In the listing below, find the line containing "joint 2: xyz". Write out that line and every line after it to the end, exactly and only those.

◆ **Data shown**

*** Begin section ***

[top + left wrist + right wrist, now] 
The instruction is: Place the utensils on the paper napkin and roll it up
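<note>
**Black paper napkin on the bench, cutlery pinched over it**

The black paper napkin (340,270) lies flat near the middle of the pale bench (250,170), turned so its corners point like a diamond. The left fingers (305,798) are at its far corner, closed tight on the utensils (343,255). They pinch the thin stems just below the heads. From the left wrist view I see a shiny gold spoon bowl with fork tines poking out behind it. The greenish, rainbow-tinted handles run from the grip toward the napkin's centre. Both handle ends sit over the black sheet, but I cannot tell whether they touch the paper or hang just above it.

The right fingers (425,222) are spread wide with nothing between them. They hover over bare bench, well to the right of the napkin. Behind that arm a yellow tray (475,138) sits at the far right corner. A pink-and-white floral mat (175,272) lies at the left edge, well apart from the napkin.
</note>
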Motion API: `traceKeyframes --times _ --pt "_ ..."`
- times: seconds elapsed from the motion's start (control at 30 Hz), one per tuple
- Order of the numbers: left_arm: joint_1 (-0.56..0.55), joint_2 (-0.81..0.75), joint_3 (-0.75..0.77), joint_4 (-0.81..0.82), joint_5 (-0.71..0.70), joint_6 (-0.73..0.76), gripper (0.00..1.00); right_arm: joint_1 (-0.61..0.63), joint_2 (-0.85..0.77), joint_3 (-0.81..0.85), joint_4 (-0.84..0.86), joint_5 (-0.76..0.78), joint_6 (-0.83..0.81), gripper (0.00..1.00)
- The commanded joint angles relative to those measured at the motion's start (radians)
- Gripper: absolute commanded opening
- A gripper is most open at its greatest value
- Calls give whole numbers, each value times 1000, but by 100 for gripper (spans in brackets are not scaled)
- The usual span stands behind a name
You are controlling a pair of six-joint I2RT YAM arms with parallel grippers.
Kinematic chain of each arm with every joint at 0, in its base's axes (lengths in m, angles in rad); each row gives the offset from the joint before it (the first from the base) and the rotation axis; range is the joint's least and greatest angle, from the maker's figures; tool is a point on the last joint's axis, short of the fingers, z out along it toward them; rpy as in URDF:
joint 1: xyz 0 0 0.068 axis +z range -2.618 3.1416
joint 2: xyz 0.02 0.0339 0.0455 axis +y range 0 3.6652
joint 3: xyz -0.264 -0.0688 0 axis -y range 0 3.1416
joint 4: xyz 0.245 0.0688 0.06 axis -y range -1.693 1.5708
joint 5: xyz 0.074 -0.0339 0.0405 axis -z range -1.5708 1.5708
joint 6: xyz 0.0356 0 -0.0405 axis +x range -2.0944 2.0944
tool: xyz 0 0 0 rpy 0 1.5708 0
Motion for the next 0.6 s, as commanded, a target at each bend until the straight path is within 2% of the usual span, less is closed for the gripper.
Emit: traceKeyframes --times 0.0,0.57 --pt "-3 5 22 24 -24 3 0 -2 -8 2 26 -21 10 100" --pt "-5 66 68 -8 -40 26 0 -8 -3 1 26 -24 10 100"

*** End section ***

◆ **Solution to this exercise**
joint 2: xyz 0.02 0.0339 0.0455 axis +y range 0 3.6652
joint 3: xyz -0.264 -0.0688 0 axis -y range 0 3.1416
joint 4: xyz 0.245 0.0688 0.06 axis -y range -1.693 1.5708
joint 5: xyz 0.074 -0.0339 0.0405 axis -z range -1.5708 1.5708
joint 6: xyz 0.0356 0 -0.0405 axis +x range -2.0944 2.0944
tool: xyz 0 0 0 rpy 0 1.5708 0
Motion for the next 0.6 s, as commanded, a target at each bend until the straight path is within 2% of the usual span, less is closed for the gripper.
Emit: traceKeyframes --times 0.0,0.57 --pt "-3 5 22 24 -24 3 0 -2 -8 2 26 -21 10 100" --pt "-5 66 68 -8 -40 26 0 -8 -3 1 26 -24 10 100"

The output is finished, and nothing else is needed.